*** Opening MATERIAL TO PROCESS ***

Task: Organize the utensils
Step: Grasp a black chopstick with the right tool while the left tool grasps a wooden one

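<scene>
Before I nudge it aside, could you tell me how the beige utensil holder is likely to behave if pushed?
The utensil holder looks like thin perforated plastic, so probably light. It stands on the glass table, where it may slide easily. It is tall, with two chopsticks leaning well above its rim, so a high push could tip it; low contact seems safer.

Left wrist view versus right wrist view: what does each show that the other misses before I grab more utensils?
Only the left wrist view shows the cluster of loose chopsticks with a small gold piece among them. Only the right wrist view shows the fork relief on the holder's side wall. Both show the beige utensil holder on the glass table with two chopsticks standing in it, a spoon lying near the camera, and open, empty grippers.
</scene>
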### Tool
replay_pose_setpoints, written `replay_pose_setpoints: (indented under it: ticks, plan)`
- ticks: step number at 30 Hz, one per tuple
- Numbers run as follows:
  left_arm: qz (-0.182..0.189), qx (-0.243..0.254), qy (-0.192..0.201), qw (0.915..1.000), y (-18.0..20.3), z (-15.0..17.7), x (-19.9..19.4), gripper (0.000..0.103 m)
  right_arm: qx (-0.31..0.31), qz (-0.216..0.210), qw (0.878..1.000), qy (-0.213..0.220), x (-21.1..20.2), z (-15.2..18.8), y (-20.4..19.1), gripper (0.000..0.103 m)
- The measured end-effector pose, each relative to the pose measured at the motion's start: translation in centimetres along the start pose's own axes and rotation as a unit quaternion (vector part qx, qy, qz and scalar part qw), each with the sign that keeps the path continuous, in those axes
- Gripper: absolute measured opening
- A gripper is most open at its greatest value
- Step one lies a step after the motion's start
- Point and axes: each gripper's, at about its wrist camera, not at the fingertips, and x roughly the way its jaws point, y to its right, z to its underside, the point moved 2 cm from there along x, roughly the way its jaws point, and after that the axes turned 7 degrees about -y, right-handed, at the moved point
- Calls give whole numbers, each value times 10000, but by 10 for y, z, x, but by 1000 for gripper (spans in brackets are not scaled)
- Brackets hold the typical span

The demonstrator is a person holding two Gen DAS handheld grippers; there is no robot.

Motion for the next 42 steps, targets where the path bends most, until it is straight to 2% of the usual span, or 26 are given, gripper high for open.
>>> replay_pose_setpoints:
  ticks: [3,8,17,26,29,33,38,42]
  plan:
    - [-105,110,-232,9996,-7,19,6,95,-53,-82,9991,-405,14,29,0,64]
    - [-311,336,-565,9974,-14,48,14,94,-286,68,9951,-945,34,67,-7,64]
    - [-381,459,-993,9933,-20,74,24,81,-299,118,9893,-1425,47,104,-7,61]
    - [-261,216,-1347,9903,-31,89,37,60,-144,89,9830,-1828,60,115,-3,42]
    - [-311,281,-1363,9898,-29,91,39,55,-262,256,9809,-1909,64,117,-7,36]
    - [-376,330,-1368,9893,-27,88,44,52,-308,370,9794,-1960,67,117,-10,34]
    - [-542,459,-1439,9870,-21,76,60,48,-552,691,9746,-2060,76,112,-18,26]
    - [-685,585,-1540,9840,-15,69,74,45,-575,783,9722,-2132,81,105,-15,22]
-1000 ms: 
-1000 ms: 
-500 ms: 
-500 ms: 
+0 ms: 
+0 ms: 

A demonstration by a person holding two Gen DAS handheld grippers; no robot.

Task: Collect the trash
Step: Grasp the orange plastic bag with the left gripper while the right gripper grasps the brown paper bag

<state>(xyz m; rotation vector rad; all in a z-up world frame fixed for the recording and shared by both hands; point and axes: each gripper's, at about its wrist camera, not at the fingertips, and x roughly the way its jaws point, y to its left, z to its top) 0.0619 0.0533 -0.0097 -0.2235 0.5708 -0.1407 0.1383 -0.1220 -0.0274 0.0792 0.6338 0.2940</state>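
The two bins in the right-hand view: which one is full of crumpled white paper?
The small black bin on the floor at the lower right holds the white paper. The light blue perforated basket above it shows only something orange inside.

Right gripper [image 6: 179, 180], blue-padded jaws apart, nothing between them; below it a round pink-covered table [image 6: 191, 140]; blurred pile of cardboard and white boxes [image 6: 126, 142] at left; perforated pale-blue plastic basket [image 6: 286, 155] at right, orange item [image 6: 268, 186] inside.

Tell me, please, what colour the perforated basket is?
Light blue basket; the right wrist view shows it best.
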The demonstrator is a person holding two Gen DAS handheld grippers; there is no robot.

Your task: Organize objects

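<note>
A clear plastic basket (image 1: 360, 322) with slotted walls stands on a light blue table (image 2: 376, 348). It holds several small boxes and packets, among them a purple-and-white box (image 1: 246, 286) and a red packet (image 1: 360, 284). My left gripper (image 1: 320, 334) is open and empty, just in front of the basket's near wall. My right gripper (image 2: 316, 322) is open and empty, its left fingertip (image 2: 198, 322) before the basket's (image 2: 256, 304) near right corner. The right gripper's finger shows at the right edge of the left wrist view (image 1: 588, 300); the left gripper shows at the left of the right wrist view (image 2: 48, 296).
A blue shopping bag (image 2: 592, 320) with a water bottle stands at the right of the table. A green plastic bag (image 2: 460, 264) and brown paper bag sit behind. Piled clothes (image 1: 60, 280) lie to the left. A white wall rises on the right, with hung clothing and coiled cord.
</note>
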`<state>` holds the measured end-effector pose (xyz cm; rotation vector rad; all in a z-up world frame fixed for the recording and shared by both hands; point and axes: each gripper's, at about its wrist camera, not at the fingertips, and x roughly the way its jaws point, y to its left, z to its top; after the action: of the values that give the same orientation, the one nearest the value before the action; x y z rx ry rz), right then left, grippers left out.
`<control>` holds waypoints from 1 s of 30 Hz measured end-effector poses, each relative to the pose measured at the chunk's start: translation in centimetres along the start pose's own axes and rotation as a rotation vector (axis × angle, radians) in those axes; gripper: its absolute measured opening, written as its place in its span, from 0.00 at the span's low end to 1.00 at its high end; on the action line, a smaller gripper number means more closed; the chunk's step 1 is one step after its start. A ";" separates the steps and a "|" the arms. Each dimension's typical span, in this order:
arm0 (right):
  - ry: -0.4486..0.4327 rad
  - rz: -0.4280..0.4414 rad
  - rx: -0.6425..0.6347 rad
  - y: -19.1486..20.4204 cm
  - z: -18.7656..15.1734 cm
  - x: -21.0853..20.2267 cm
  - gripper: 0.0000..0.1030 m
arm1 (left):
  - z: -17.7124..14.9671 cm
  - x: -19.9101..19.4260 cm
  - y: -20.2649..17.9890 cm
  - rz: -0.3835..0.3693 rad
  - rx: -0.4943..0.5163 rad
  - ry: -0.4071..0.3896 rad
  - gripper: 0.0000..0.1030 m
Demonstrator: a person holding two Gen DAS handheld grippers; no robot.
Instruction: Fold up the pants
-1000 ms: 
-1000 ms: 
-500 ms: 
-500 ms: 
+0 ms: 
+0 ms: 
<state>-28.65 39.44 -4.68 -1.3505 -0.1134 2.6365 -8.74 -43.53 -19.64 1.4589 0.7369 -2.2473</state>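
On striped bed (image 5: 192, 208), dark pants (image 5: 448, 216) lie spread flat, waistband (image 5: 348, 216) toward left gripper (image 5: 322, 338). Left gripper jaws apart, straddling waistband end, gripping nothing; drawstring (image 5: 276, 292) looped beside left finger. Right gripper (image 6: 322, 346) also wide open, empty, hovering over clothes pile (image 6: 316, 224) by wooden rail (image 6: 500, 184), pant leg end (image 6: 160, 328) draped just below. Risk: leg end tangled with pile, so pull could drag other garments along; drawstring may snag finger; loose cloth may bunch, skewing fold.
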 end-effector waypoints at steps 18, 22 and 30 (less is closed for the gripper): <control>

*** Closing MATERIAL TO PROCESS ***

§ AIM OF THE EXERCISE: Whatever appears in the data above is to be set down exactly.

§ EXERCISE RESPONSE:
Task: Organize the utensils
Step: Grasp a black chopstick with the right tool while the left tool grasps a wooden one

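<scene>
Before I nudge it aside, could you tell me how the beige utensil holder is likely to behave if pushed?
The utensil holder looks like thin perforated plastic, so probably light. It stands on the glass table, where it may slide easily. It is tall, with two chopsticks leaning well above its rim, so a high push could tip it; low contact seems safer.

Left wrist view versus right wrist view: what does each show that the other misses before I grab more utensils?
Only the left wrist view shows the cluster of loose chopsticks with a small gold piece among them. Only the right wrist view shows the fork relief on the holder's side wall. Both show the beige utensil holder on the glass table with two chopsticks standing in it, a spoon lying near the camera, and open, empty grippers.
</scene>
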### Tool
replay_pose_setpoints, written `replay_pose_setpoints: (indented under it: ticks, plan)`
- ticks: step number at 30 Hz, one per tuple
- Numbers run as follows:
  left_arm: qz (-0.182..0.189), qx (-0.243..0.254), qy (-0.192..0.201), qw (0.915..1.000), y (-18.0..20.3), z (-15.0..17.7), x (-19.9..19.4), gripper (0.000..0.103 m)
  right_arm: qx (-0.31..0.31), qz (-0.216..0.210), qw (0.878..1.000), qy (-0.213..0.220), x (-21.1..20.2), z (-15.2..18.8), y (-20.4..19.1), gripper (0.000..0.103 m)
- The measured end-effector pose, each relative to the pose measured at the motion's start: translation in centimetres along the start pose's own axes and rotation as a unit quaternion (vector part qx, qy, qz and scalar part qw), each with the sign that keeps the path continuous, in those axes
- Gripper: absolute measured opening
- A gripper is most open at its greatest value
- Step one lies a step after the motion's start
- Point and axes: each gripper's, at about its wrist camera, not at the fingertips, and x roughly the way its jaws point, y to its right, z to its underside, the point moved 2 cm from there along x, roughly the way its jaws point, and after that the axes turned 7 degrees about -y, right-handed, at the moved point
- Calls give whole numbers, each value times 10000, but by 10 for y, z, x, but by 1000 for gripper (spans in brackets are not scaled)
- Brackets hold the typical span

The demonstrator is a person holding two Gen DAS handheld grippers; there is no robot.

Motion for the next 42 steps, targets where the path bends most, until it is straight to 2% of the usual span, or 26 are given, gripper high for open.
>>> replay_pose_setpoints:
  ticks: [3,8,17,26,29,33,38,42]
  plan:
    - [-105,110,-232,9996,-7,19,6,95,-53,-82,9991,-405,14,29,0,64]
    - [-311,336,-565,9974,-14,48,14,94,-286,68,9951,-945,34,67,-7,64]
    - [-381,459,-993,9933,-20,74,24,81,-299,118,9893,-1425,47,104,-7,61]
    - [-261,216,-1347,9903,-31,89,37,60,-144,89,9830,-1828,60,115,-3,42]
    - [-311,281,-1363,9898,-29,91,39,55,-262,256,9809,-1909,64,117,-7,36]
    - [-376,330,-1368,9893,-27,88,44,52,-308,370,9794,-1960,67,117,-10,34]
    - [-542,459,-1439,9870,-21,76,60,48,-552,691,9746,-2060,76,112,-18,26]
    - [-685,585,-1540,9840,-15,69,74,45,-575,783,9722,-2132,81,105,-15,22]
-1000 ms: 
-1000 ms: 
-500 ms: 
-500 ms: 
+0 ms: 
+0 ms: 

A demonstration by a person holding two Gen DAS handheld grippers; no robot.

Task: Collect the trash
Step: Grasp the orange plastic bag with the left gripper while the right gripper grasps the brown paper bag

<state>(xyz m; rotation vector rad; all in a z-up world frame fixed for the recording and shared by both hands; point and axes: each gripper's, at about its wrist camera, not at the fingertips, and x roughly the way its jaws point, y to its left, z to its top) 0.0619 0.0533 -0.0097 -0.2235 0.5708 -0.1407 0.1383 -0.1220 -0.0274 0.0792 0.6338 0.2940</state>
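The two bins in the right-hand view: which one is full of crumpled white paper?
The small black bin on the floor at the lower right holds the white paper. The light blue perforated basket above it shows only something orange inside.

Right gripper [image 6: 179, 180], blue-padded jaws apart, nothing between them; below it a round pink-covered table [image 6: 191, 140]; blurred pile of cardboard and white boxes [image 6: 126, 142] at left; perforated pale-blue plastic basket [image 6: 286, 155] at right, orange item [image 6: 268, 186] inside.

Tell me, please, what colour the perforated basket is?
Light blue basket; the right wrist view shows it best.
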The demonstrator is a person holding two Gen DAS handheld grippers; there is no robot.

Your task: Organize objects

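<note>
A clear plastic basket (image 1: 360, 322) with slotted walls stands on a light blue table (image 2: 376, 348). It holds several small boxes and packets, among them a purple-and-white box (image 1: 246, 286) and a red packet (image 1: 360, 284). My left gripper (image 1: 320, 334) is open and empty, just in front of the basket's near wall. My right gripper (image 2: 316, 322) is open and empty, its left fingertip (image 2: 198, 322) before the basket's (image 2: 256, 304) near right corner. The right gripper's finger shows at the right edge of the left wrist view (image 1: 588, 300); the left gripper shows at the left of the right wrist view (image 2: 48, 296).
A blue shopping bag (image 2: 592, 320) with a water bottle stands at the right of the table. A green plastic bag (image 2: 460, 264) and brown paper bag sit behind. Piled clothes (image 1: 60, 280) lie to the left. A white wall rises on the right, with hung clothing and coiled cord.
</note>
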`<state>` holds the measured end-effector pose (xyz cm; rotation vector rad; all in a z-up world frame fixed for the recording and shared by both hands; point and axes: each gripper's, at about its wrist camera, not at the fingertips, and x roughly the way its jaws point, y to its left, z to its top; after the action: of the values that give the same orientation, the one nearest the value before the action; x y z rx ry rz), right then left, grippers left out.
`<control>` holds waypoints from 1 s of 30 Hz measured end-effector poses, each relative to the pose measured at the chunk's start: translation in centimetres along the start pose's own axes and rotation as a rotation vector (axis × angle, radians) in those axes; gripper: its absolute measured opening, written as its place in its span, from 0.00 at the span's low end to 1.00 at its high end; on the action line, a smaller gripper number means more closed; the chunk's step 1 is one step after its start. A ";" separates the steps and a "|" the arms. Each dimension's typical span, in this order:
arm0 (right):
  - ry: -0.4486..0.4327 rad
  - rz: -0.4280..0.4414 rad
  - rx: -0.6425..0.6347 rad
  - y: -19.1486..20.4204 cm
  - z: -18.7656..15.1734 cm
  - x: -21.0853..20.2267 cm
  - gripper: 0.0000..0.1030 m
arm1 (left):
  - z: -17.7124..14.9671 cm
  - x: -19.9101..19.4260 cm
  - y: -20.2649..17.9890 cm
  - rz: -0.3835..0.3693 rad
  - rx: -0.4943..0.5163 rad
  - ry: -0.4071..0.3896 rad
  - gripper: 0.0000..0.1030 m
Demonstrator: a person holding two Gen DAS handheld grippers; no robot.
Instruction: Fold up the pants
-1000 ms: 
-1000 ms: 
-500 ms: 
-500 ms: 
+0 ms: 
+0 ms: 
<state>-28.65 39.44 -4.68 -1.3505 -0.1134 2.6365 -8.74 -43.53 -19.64 1.4589 0.7369 -2.2473</state>
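On striped bed (image 5: 192, 208), dark pants (image 5: 448, 216) lie spread flat, waistband (image 5: 348, 216) toward left gripper (image 5: 322, 338). Left gripper jaws apart, straddling waistband end, gripping nothing; drawstring (image 5: 276, 292) looped beside left finger. Right gripper (image 6: 322, 346) also wide open, empty, hovering over clothes pile (image 6: 316, 224) by wooden rail (image 6: 500, 184), pant leg end (image 6: 160, 328) draped just below. Risk: leg end tangled with pile, so pull could drag other garments along; drawstring may snag finger; loose cloth may bunch, skewing fold.
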 end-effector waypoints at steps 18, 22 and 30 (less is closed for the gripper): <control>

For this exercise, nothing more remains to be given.